Opinion

Closed by Uncle Sam

Oops: NYC employees of Arthur Andersen in 2002, protesting the firm’s indictment — which shut it down, though the conviction was later overturned. (New York Post)

You may remember how Arthur Andersen was forced out of the accounting business because it was convicted of fraud — but few recall that the Supreme Court later overturned that conviction.

That’s worth keeping in mind amid the swirl of suspicion over another major firm in the feds’ crosshairs, the massive hedge fund SAC Capital.

After years of investigations, neither SAC nor its founder, stock-trading impresario Steve Cohen, has been charged with any crime. Yet as of yesterday, it looks like SAC may be in its final days, as investors yank money out of fear that SAC or Cohen himself could face criminal insider-trading charges.

In other words, it’s suspicion that could kill SAC.

That should anger anyone who’s even remotely concerned about civil liberties and one of the foundations of American law — the presumption of innocence.

I say this as someone who has aggressively covered the feds’ insider-trading crackdown and their increasing focus on Cohen and major players at his hedge fund in recent years.

The hedge fund certainly looks like a place where people skirt the law; the Justice Department recently indicted a former SAC portfolio manager, and one still at the firm, on criminal insider-trading charges.

And officials have made little secret that they’re willing to trade leniency against these latest targets, Mathew Martoma and Michael Steinberg, if they provide evidence that implicates Cohen in their allegedly fraudulent dealing. Even facing years in prison, both have refused and maintain their innocence.

As I point out in my upcoming book on insider trading, “Circle of Friends,” the feds’ interest in SAC dates back to at least 2007, when they began investigating a series of suspicious trades coming from the firm around key market-moving events.
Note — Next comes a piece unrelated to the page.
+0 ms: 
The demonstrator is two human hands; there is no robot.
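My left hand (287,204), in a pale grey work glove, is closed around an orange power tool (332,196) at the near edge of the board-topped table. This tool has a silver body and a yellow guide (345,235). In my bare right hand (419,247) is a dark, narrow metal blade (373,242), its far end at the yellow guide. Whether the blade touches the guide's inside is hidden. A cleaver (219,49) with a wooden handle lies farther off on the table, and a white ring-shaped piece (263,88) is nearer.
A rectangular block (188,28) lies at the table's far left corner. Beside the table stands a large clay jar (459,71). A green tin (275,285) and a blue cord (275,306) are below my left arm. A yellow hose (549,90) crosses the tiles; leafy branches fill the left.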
The firm credited its top-notch research, known on Wall Street as the “SAC Edge,” for the good timing. But the feds increasingly believed the firm was ferretting out material, nonpublic information about stocks — a k a insider trading.
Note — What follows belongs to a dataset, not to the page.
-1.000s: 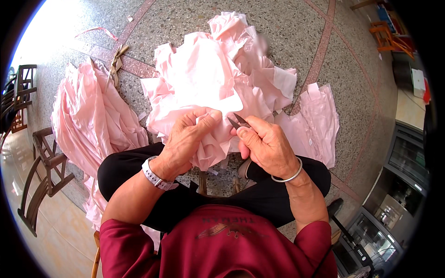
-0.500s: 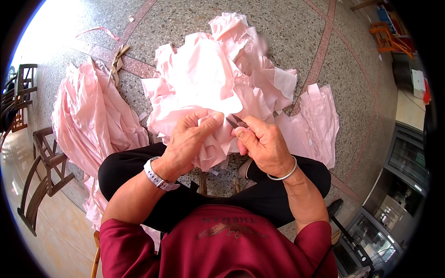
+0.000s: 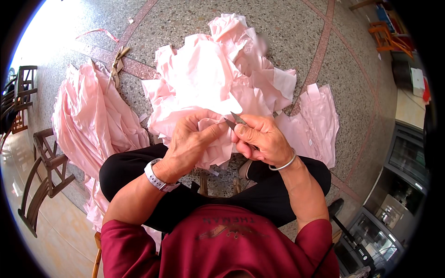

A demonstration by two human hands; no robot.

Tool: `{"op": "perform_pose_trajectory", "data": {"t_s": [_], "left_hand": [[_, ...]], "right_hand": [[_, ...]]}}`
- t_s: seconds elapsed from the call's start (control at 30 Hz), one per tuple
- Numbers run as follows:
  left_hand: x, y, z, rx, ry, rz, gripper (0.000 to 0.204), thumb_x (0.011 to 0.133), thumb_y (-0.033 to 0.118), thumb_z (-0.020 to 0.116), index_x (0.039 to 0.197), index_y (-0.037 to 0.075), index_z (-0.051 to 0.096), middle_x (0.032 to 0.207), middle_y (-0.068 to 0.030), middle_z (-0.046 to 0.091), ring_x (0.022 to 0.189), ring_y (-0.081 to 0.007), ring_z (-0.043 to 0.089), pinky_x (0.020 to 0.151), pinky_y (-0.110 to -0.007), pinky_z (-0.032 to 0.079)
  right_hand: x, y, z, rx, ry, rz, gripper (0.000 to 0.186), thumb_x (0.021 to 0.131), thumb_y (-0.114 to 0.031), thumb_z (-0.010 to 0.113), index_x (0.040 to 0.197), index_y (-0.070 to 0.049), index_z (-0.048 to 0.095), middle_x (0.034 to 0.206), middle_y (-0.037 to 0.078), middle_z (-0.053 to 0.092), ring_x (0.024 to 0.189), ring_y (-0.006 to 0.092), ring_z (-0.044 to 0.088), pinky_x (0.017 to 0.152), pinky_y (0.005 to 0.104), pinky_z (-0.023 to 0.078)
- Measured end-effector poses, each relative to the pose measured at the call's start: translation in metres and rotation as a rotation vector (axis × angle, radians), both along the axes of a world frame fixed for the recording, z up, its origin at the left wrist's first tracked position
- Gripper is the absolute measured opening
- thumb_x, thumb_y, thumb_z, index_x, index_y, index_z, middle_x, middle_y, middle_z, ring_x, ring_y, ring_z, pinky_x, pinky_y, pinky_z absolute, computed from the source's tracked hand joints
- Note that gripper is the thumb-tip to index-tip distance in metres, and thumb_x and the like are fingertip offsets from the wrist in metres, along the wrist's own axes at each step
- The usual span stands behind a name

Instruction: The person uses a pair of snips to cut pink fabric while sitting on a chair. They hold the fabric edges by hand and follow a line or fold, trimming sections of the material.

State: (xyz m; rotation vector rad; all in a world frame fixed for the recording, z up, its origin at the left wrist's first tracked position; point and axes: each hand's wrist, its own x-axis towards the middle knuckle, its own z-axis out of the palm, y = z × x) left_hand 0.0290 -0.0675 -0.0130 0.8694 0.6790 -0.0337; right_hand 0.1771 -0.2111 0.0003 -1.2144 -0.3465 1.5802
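Observation:
My left hand (image 3: 192, 141) pinches an edge of pale pink fabric (image 3: 204, 69), part of a large crumpled heap in front of my knees. In my right hand (image 3: 262, 141) is a small pair of thread snips (image 3: 237, 120), its two dark pointed blades parted and aimed left at the cloth by my left fingertips. Most of the snips is hidden inside my right fist. Folds of the held fabric hang between my hands, over the gap between my legs.
A second pink fabric pile (image 3: 95, 116) lies to the left, and a smaller pink piece (image 3: 317, 120) to the right. Brown cloth strip (image 3: 118, 65) lies on the speckled floor. Wooden chairs (image 3: 48, 167) stand at left; a glass-fronted cabinet (image 3: 405, 155) stands at right.
The snips have shifted slightly, and their blades now gape wider near the cloth. My right hand has turned a little, and my left fingers have moved slightly right along the fabric.

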Motion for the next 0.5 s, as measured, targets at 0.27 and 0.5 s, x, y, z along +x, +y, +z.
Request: {"op": "perform_pose_trajectory", "data": {"t_s": [0.27, 0.5], "left_hand": [[-0.002, -0.002, -0.007, 0.110, 0.069, -0.104, 0.012, 0.095, 0.011, 0.062, 0.101, 0.001, 0.064, 0.090, -0.0040, 0.069, 0.075, -0.0094, 0.065, 0.066, -0.024, 0.054], [-0.003, 0.008, 0.004, -0.125, 0.028, 0.005, 0.015, 0.094, 0.011, 0.062, 0.106, 0.003, 0.064, 0.091, -0.0036, 0.069, 0.076, -0.0106, 0.066, 0.064, -0.025, 0.055]], "right_hand": [[0.002, 0.004, 0.015, 0.259, 0.112, 0.330, 0.022, 0.099, -0.021, 0.056, 0.100, 0.000, 0.060, 0.063, 0.004, 0.057, 0.044, 0.0039, 0.042, 0.037, 0.0184, 0.028], [0.032, -0.007, 0.003, 0.225, -0.169, -0.226, 0.020, 0.093, -0.010, 0.064, 0.111, -0.003, 0.061, 0.080, 0.001, 0.059, 0.057, 0.0027, 0.047, 0.048, 0.0168, 0.036]]}}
With that, government officials began to squeeze witnesses for all they knew about the fund and Cohen. The Manhattan US Attorney’s Office and the FBI got a court order to tap Cohen’s home phone; investigators tried to plant a mole inside the firm.
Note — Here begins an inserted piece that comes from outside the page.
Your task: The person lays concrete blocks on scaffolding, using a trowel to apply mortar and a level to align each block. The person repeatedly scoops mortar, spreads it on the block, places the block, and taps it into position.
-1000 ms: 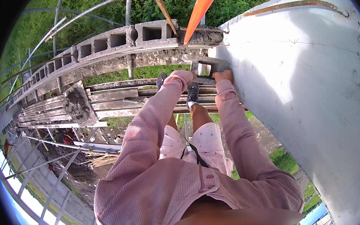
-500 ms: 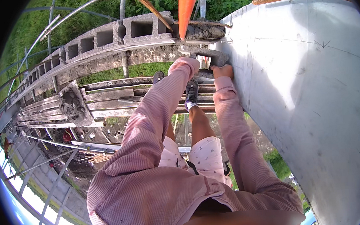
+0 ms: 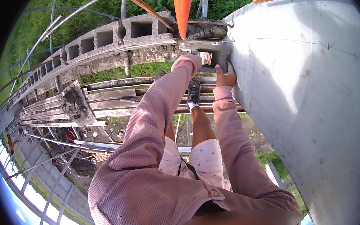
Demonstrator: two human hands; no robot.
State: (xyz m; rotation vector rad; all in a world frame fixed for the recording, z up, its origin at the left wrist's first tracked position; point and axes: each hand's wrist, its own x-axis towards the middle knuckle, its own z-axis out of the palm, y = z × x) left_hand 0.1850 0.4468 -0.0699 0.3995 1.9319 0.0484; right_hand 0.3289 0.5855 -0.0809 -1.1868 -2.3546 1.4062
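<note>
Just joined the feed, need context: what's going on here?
A person standing on planks has their right hand against the near right corner of a grey hollow block, beside a large pale panel. The left sleeve reaches the block's left end, hiding that hand. A row of similar blocks runs off to the left.

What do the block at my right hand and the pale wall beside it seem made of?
The block at your right hand looks like rough, unpainted concrete: grey and grainy. The pale wall may be smooth concrete, even and scuffed, but painted sheet is possible.
</note>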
Yet the feds’ massive white-collar-crime apparatus has so far failed to make a viable criminal (or even civil) case against Cohen.

Earlier this year, SAC paid more than $600 million to settle civil charges with the Securities and Exchange Commission, a move designed to end the legal morass as jittery investors threatened to pull their holdings from the fund.

Well, not quite. Recently, SAC announced that it would no longer “unconditionally” cooperate with the federal probe. The reason: Cohen and several SAC execs had been hit with grand jury subpoenas.

The subpoenas came at a crucial point, just as investors faced Monday’s deadline for one of their periodic chances to withdraw money from the fund.

If the feds meant to cripple SAC, it worked. As I write, outside investors have signaled plans to pull most or all their money out of the $15 billion hedge fund.

That would leave SAC with around $9 billion to invest, most of it Cohen’s own fortune. But without the outside money, SAC will likely exit the hedge-fund biz, since it won’t be able to collect the hefty investment fees needed to pay for its costly research and compliance staff. Cohen will be relegated to running what’s known as a “family office.”

Yes, some officials think Cohen is guilty; investigators believe there’s evidence that he might have known of insider trading at his firmand possibly participated in it.

But it’s pretty common knowledge in the legal world that folks rarely get subpoenaed for a grand jury if they’re about to get indicted. Plus, for all the smoke surrounding SAC, the government investigators I speak to concede they’re having a difficult time coming up with a case against Cohen.

Again, for all I know, the feds are about to turn a major witness who’ll directly implicate Cohen on some dirty trades. Yet time is running out: The statute of limitations on the two most active investigations ends in July and August.

And if Uncle Sam doesn’t make the case, remember the Arthur Andersen example — because an innocent man just lost his business.

Charles Gasparino is a Fox Business Network senior correspondent.